_Aim of the exercise_: From the entries that follow, reproduce exactly and only the lines from the line with "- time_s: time" to the line with "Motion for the", endpoints included.

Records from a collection
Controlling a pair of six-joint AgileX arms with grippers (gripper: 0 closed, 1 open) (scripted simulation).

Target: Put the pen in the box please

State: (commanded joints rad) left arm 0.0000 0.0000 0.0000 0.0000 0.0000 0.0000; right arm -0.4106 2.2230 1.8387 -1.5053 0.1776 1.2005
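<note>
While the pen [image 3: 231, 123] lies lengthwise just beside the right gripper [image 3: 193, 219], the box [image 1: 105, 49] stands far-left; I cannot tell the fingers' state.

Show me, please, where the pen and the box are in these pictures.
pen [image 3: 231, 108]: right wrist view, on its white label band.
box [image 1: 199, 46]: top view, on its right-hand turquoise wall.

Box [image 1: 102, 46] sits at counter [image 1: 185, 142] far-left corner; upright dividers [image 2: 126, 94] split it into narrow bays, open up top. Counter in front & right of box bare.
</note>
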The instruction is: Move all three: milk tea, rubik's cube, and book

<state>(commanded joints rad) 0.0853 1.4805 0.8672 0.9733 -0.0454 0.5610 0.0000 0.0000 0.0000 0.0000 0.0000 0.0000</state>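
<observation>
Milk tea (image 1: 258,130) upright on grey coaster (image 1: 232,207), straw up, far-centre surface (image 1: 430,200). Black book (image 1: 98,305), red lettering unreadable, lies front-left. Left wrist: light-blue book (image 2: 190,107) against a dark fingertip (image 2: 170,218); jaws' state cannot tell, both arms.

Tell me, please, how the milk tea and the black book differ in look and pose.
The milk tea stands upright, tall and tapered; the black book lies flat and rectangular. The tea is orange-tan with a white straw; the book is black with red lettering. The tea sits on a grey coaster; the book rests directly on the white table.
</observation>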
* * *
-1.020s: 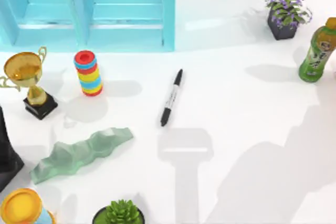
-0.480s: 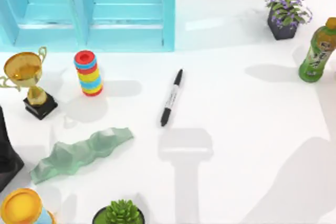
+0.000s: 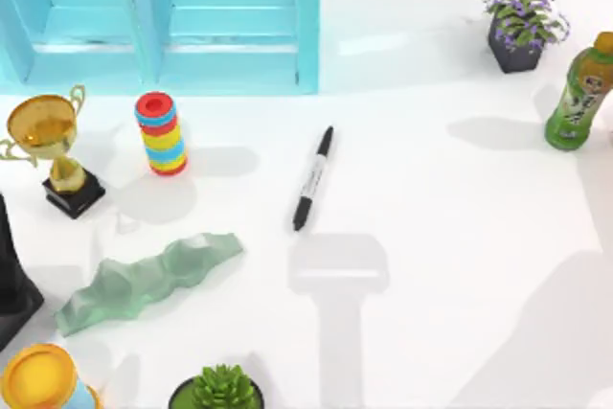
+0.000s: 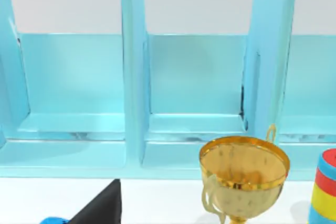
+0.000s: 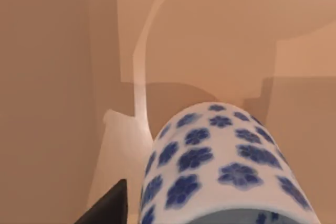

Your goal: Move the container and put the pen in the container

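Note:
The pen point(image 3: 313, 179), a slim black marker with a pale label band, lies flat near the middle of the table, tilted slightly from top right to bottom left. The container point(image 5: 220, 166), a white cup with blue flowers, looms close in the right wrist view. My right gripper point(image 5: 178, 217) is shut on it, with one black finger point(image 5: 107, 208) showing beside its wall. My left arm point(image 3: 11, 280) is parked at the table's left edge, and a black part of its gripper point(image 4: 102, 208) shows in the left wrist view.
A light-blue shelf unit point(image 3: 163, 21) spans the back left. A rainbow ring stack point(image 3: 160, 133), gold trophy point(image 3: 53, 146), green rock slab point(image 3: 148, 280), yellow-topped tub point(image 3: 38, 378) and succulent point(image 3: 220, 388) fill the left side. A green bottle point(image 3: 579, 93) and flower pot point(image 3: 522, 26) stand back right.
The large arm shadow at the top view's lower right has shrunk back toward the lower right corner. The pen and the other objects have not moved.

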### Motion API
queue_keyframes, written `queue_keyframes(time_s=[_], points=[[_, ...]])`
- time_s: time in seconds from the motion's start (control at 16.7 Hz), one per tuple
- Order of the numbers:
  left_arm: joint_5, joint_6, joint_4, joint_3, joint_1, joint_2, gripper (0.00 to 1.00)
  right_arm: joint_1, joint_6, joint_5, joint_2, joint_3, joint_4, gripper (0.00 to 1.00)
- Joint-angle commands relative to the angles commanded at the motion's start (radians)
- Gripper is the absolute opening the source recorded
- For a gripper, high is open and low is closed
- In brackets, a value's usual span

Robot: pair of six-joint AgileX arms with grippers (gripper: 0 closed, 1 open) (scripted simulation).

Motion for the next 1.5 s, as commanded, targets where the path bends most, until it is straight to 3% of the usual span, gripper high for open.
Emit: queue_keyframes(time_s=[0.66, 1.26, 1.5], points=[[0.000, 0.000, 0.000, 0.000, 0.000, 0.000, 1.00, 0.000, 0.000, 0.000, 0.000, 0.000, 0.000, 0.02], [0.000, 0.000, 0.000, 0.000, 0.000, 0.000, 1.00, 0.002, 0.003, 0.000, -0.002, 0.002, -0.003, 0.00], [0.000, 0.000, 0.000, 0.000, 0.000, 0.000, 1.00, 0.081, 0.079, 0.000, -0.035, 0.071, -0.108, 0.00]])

_Output for this exercise_:
- time_s: time in seconds from the motion's start (control at 16.7 Hz), one per tuple
- Order of the numbers:
  left_arm: joint_5, joint_6, joint_4, joint_3, joint_1, joint_2, gripper (0.00 to 1.00)
  right_arm: joint_1, joint_6, joint_5, joint_2, joint_3, joint_4, gripper (0.00 to 1.00)
- Joint-angle commands relative to the angles commanded at the motion's start (radians)
- Gripper is the absolute opening the source recorded
- For a gripper, high is open and low is closed
- In brackets, a value's usual span

Robot: pair of six-joint AgileX arms with grippers (gripper: 0 closed, 1 open) (scripted simulation).

Motion for the next 1.5 s, as commanded, targets where the path bends most, until it is straight to 3% of the usual span, gripper high for open.

This completes the output for the exercise.